Zhu Yilou saw Empress Dowager Li and bowed again: “Your humble brother wishes to remain by Mother’s side—this is the deepest bond of flesh and blood. Yet, Your Imperial Brother once said: ‘A true man born between heaven and earth must harbor lofty aspirations; how can he remain forever trapped in a cage?’ Mother herself taught me: ‘The sons of the Zhu family must prioritize the state and care for the people.’”
“I now seek to depart overseas for the sake of the realm, for the sun and moon, for the rivers and mountains, for the great cause of opening the seas. I humbly beg Mother and Your Imperial Brother to permit me to go to Jinshan Kingdom.”
Empress Dowager Li, seated behind the Emperor, finally sighed and said: “Go.”
“His Majesty’s decree,” Feng Bao flicked his fly whisk again. “Brothers’ kinship must not be severed by distance; familial bonds, strengthened by affection, draw close; if neglected, they grow distant and turn to betrayal. Is not this distance and closeness akin to the bowstring? I know that those above set the example for those below.”
“Brothers’ kinship must not be severed by distance” is a line from the Book of Songs, meaning that even when grown, brothers should not drift apart.
Zhu Yijun again detained Zhu Yilou in Great Ming, refusing his fief overseas.
“Your humble brother could never forget the warmth of kinship,” Zhu Yilou bowed again. “Your Imperial Brother guards the realm from the Nine Heavens, like the sun and moon traversing the sky; I wish to guard the sea frontier for ten thousand li, like rivers flowing across the earth. The young eagle spreads its wings—not out of disdain for the old nest, but to reach the nine heavens!”
“Your humble brother Zhu Yilou humbly begs Your Imperial Brother to permit me to take my fief.”
“Lu Prince,” Zhu Yijun took a deep breath. “Your journey spans twenty thousand li of water—be certain to safeguard your safety.”
Feng Bao stepped forward two paces; two young eunuchs unfurled the imperial decree. Feng Bao flicked his fly whisk again and intoned in a high, rhythmic tone: “By the grace of Heaven, the Emperor decrees:”

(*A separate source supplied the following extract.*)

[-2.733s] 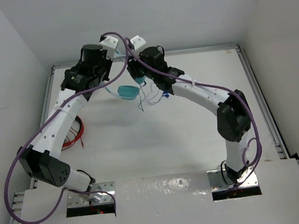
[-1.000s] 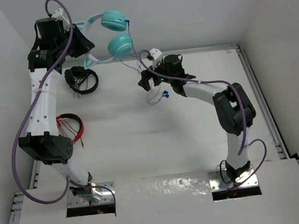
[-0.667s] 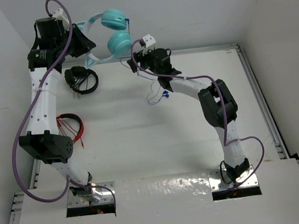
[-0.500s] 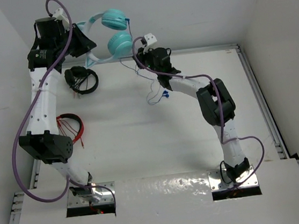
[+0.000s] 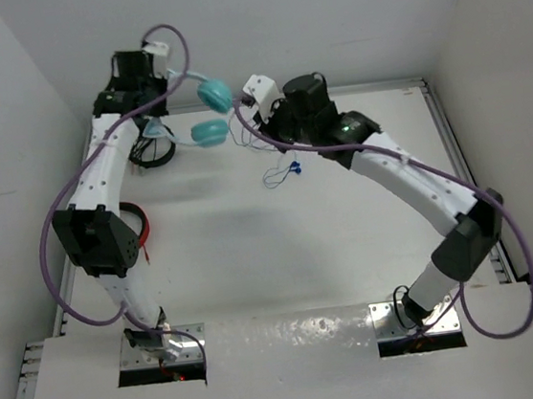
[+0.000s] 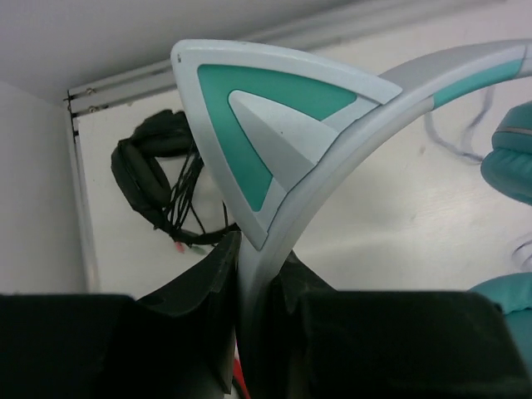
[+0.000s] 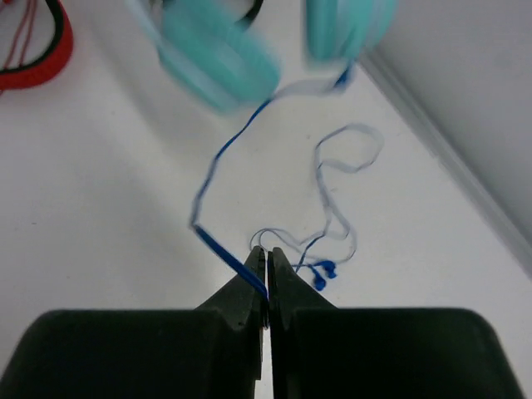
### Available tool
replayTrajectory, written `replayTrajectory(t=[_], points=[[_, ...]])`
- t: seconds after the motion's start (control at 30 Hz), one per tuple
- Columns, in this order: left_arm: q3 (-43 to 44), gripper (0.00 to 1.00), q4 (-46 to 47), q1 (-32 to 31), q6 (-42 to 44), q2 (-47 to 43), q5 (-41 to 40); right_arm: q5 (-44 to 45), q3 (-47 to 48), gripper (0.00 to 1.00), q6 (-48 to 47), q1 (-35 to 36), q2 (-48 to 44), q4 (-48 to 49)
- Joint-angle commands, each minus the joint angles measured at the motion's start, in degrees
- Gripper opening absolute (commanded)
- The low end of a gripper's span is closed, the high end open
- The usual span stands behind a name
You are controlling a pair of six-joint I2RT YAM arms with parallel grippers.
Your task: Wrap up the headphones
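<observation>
The teal headphones (image 5: 210, 110) hang in the air at the back of the table, held by their pale blue cat-ear headband (image 6: 332, 141). My left gripper (image 6: 253, 283) is shut on that headband (image 5: 164, 100), with a teal cup at the right edge of its wrist view (image 6: 511, 158). My right gripper (image 7: 266, 270) is shut on the thin dark blue cable (image 7: 229, 253), which runs up to the blurred teal cups (image 7: 220, 62). The cable's loose end with the blue plug (image 7: 320, 273) lies on the table (image 5: 292, 169).
Black headphones (image 5: 150, 153) lie at the back left, also in the left wrist view (image 6: 158, 179). A red coiled cable bundle (image 5: 139, 235) lies at the left edge, and shows in the right wrist view (image 7: 33, 50). Metal rails and white walls bound the table.
My left arm has swung right and lowered the headphones closer to the table. My right arm has stretched out and lifted near the cups, still pinching the cable.
</observation>
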Motion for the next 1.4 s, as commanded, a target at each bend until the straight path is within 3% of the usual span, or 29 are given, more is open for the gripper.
replayTrajectory(t=[0.0, 0.2, 0.4, 0.47, 0.6, 0.77, 0.9, 0.97, 1.03, 1.1, 1.2, 1.37], points=[[-5.3, 0.0, 7.9, -6.2, 16.3, -2.6, -4.1, 5.0, 9.7, 0.0, -5.0, 0.4, -3.5, -21.9], [-7.1, 0.0, 4.7, -13.3, 22.5, -2.0, 5.1, 8.7, 27.0, 0.0, -8.5, 0.4, 1.9, -17.7], [-5.7, 0.0, 1.7, -17.9, 20.2, -2.6, 12.6, 12.4, 43.1, 0.0, -8.4, -2.5, 13.7, -15.8], [-4.7, 0.0, 0.4, -19.8, 19.3, -2.6, 14.1, 12.0, 42.6, 0.0, -6.5, -4.8, 14.9, -13.1], [-2.5, 0.0, -3.8, -20.0, 15.1, -3.5, 24.5, 8.7, 38.3, 0.0, 1.8, -11.2, 15.1, -6.6], [1.5, 0.0, -6.1, -19.4, 9.9, -4.5, 39.7, -1.2, 34.5, 0.0, 6.0, -12.6, 15.6, -3.1], [6.8, 0.0, -1.8, -16.2, -1.9, -3.8, 49.9, -6.8, 27.5, 0.0, 11.3, -14.1, 15.3, 0.7], [8.0, 0.0, 1.9, -12.2, -11.5, -3.4, 53.2, -13.6, 18.3, 0.35, 14.4, -14.9, 13.7, 8.6], [12.8, 0.0, 4.5, -9.8, -15.8, -2.4, 48.5, -18.5, 11.8, 0.7, 16.6, -15.0, 10.9, 18.9], [18.6, 0.0, 1.4, -9.5, -15.4, -0.3, 42.1, -25.9, 4.5, 0.78, 19.7, -14.6, 10.6, 26.6], [26.1, 0.0, -0.5, -9.5, -14.5, 0.8, 32.6, -26.1, 1.2, 0.96, 24.0, -12.9, 13.1, 35.5], [27.7, 0.0, -0.8, -9.1, -14.9, 0.4, 28.2, -16.4, 0.6, 0.99, 23.7, -9.3, 18.7, 42.1]])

“I have heard that no kinship surpasses that of blood; I have also heard that the duty to state and family weighs heavier than princely fiefdom. In our youth, burdened by hardship, you and I were raised under our mother’s tender care, nurtured by ancestral grace, sharing the same cradle, studying together as children.”
“Yet, our ancestors’ founding was arduous; maintaining peace of the realm is no easy task. Now I, by Heaven’s mandate, sit upon the Nine Heavens to rule all nations; you, endowed with the spirit of rivers and mountains, possess talent and aspire to distant horizons.”
“Jinshan lies at the key to the Eastern Sea, commanding the waves of ten thousand li. Its territory hangs beyond the sea, over thirty thousand li distant—truly the farthest edge of the world, a new frontier of the imperial domain.”
“Mountains and passes stretch far, mist and waves stretch boundless; this departure—sails hoisted high across the vast ocean, wild geese’s flight cannot carry messages to the deep palace.”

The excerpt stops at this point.